A tragédia é que esses direitos paralelos não têm quase nada a ver com a atual lei de copyright. Mesmo que você se esforce para segui-los à risca, você estará provavelmente infringindo a legislação. Logo, se você estiver produzindo vídeos de música "anime" (vídeos para música pop feitos de forma inteligente, encaixando e juntando clipes de filmes "anime" - procure no Google por "amv" para ter exemplos), você pode seguir todas as normas de seu grupo -- não mostrá-los a estranhos e somente usar certas fontes para música e vídeo – e, no entanto, você ainda estará cometendo milhões de dólares de infração cada que se sentar à frente do teclado.

 

Não é surpresa que os direitos paralelos e os direitos autorais não tenham muito a agregar um para o outro. No final, o copyright regula o que as grandes empresas fazem. E direitos paralelos regulam aquilo que os indivíduos fazem num contexto cultural.
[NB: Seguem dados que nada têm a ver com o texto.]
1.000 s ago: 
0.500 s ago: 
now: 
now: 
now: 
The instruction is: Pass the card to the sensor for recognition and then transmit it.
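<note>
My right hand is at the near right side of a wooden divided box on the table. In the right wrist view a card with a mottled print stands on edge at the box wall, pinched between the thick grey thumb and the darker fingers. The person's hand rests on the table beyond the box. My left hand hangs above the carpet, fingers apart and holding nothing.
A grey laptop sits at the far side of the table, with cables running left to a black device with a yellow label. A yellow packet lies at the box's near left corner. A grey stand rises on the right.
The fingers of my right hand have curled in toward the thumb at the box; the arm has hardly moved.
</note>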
Por que se surpreender com a falta de conexão entre essas regras?

 

É bem possível que se alcance uma trégua entre copiadores e detentores de direitos autorais: uma legislação que apenas considere "cultura" e não "indústria". Porém, o único jeito trazer os copiadores para a mesa de discussão é parar de insistir que toda cópia não-autorizada é um erro, roubo e crime. Pessoas que sabem o quanto copiar é simples, bom e vantajoso escutam esse tipo de coisa e acham que ou isso não faz nenhum sentido ou não tem mesmo nada ver com elas.

 

Porque se o ato de copiar na Internet acabasse amanhã, isso seria também o fim da cultura na Internet. O YouTube desapareceria sem seu "estoque" de vídeos não-autorizados, o LiveJournal morreria sem os avatares e as fascinantes "pastebombs" de livros, notícias e blogs, e o Flickr definharia sem todas as fotos com marca d'água e créditos de trabalhos, objetos e situações protegidos por direitos autorais.

 

Todas essas discussões acontecem quando queremos e gostamos de determinadas coisas. Fanfic é escrito por pessoas que amam livros. Os vídeos do YouTube são feitos por pessoas que querem que você veja e fale sobre elas. Os avatares do LiveJournal demonstram afinidades. Se a cultura perder a guerra contra os direitos autorais,  a razão pela qual os direitos autorais existem morre com ela.

 

Nota (por Pena Schmidt)

* O copyright é nativo na legislação americana, mas é haoli no Brasil. Aqui temos o direito do autor, que dá ao autor o direito moral, inalienável e transmissível aos herdeiros, de ter o controle de sua obra. Nada pode ser feito sem seu consentimento. Esta é uma clausula pétrea da Constituição Brasileira, não é simples de alterar, mas a discussão é válida e importante. Nos Estados Unidos o direito autoral é negociado e o copyright passa a pertencer, na maioria das vezes, a uma empresa (publisher).

 

O mesmo acontece no Brasil, mas com o agravante que não é possível ignorar o autor na transação, o que criou um mercado digital estagnado no qual as autorizações são demoradas e dificultam a circulação e comercialização de obras. O foco, no artigo, é para a cópia doméstica e também temos esse problema. Precisamos lutar pelo nosso Direito de Copiar, sem prejudicar o Direito do Autor.